Crônicas

Um dia de pai

Pensava no segundo domingo de agosto como um dia qualquer. Desde que se tornara adulto ou, mesmo na infância e adolescência, achava que podia ser assim: um dia qualquer de fim de semana. Mais ainda após tornar-se órfão do genitor.

Por: Sergio Damião em 15 de agosto de 2022

Pensava no segundo domingo de agosto como um dia qualquer. Desde que se tornara adulto ou, mesmo na infância e adolescência, achava que podia ser assim: um dia qualquer de fim de semana. Mais ainda após tornar-se órfão do genitor. A ausência do pai aprofundara o sentimento do esquecimento. A ausência levava-o a querer esquecer do tempo. Mas não o deixavam esquecer. Em cada rua, praça ou esquina uma lembrança. A lembrança crescia em intensidade conforme os dias de agosto se passavam. Por isso, escondia-se naqueles dias. Ainda assim, foi procurado. Caçado como um animal a ser domado.
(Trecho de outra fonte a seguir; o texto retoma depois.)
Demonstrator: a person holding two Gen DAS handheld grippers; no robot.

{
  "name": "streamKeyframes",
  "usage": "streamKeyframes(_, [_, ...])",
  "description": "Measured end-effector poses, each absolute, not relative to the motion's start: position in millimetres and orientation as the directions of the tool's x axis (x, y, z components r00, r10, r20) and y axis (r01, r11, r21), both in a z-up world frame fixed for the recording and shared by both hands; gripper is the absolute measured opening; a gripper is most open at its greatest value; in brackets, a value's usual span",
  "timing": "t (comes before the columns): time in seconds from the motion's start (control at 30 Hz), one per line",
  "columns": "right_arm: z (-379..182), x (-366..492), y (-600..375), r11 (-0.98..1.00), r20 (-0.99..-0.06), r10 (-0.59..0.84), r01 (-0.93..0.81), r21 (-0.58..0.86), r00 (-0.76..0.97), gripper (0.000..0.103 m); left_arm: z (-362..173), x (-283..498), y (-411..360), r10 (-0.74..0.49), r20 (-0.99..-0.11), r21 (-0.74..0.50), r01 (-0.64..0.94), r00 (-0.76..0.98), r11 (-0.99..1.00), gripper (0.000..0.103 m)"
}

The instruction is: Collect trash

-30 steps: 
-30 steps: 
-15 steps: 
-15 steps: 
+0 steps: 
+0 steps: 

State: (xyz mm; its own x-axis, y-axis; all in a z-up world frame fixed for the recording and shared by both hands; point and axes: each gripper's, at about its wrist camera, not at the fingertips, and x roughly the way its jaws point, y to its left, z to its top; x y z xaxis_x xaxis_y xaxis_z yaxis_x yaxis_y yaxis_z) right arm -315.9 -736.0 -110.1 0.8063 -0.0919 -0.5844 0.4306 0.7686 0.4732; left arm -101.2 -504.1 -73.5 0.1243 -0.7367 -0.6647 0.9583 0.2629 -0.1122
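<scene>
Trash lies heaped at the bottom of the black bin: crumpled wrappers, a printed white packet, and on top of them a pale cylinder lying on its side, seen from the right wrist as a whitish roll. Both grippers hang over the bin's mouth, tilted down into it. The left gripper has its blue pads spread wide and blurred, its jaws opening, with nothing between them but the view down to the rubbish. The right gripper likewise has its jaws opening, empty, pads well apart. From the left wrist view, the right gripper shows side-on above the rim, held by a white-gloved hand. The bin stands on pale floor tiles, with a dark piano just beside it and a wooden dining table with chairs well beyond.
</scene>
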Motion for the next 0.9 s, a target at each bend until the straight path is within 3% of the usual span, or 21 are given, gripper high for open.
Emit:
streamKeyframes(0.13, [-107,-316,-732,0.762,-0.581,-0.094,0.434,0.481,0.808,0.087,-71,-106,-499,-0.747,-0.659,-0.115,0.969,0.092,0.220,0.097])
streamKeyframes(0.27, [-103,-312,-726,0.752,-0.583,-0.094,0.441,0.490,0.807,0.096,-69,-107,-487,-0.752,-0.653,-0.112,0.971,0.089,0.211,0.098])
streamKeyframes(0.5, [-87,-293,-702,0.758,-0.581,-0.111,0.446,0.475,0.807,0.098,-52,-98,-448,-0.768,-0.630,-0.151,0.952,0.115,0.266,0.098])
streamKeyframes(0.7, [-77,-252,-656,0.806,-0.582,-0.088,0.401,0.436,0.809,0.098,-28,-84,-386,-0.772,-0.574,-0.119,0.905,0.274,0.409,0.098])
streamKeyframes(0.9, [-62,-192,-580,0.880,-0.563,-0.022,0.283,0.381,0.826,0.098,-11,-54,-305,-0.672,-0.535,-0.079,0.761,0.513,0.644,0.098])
O telefone tocava, não respondia; a campainha fingia que não ouvia. Ignorava todos as solicitações de afeto ou tentativa de aproximação humana. O fantasma da dor o rondava. Além dos vínculos, temia o sofrimento. Fingia-se de morto. Com a morte não haveria mais sofrimento, talvez o esquecessem. Fugia e fingia. Fingia não ligar. Preferia assim: o anonimato. Era mais fácil, viver sem emoções. Sofreria menos. Uma prevenção e prudência: fidelidade com o futuro. Não sofreria com as perdas, nem com as ausências. Em uma rua vazia, foi avistado. Ao longe um menino acenava. Carregava uma bicicleta. Um presente adquirido com as economias do adolescente. Logo recorda da sua primeira bicicleta: uma Caloi. Toda vermelha. De repente, a bicicleta tornou-se o elo do menino e o pai adulto. Com ela retorna no tempo. Tempo das noites para descansar o corpo para um novo dia. Longe das noites atuais de tristezas. Pensou nos outros pais. Pensou no seu tempo de filho. Era possível sonhar. O adolescente nada pediu. Apenas que pedalasse. Direção que escolhesse. Era seu, o dia, portanto, ele escolheria. As bicicletas ficaram lado a lado. Em frente seguia, pedalava forte. O menino gritava. Riam. Alegres pedalaram. Ao pedalar forte, o vento levou para longe as tristezas da alma, limpou o espírito, tocou de leve na memória. Encontrava alegria pelo caminho, apesar do cansaço. Alegria era a razão esquecida da vida. Em sua simplicidade a bicicleta diminuía a distância da felicidade. Ela despertava no adulto o prazer de voltar aos tempos de infância. O adolescente descobrira a maneira de acordar a criança do adulto. Despertou o menino que se escondia. Despertou a alegria. Mesmo que tenha sido apenas naquele dia especial.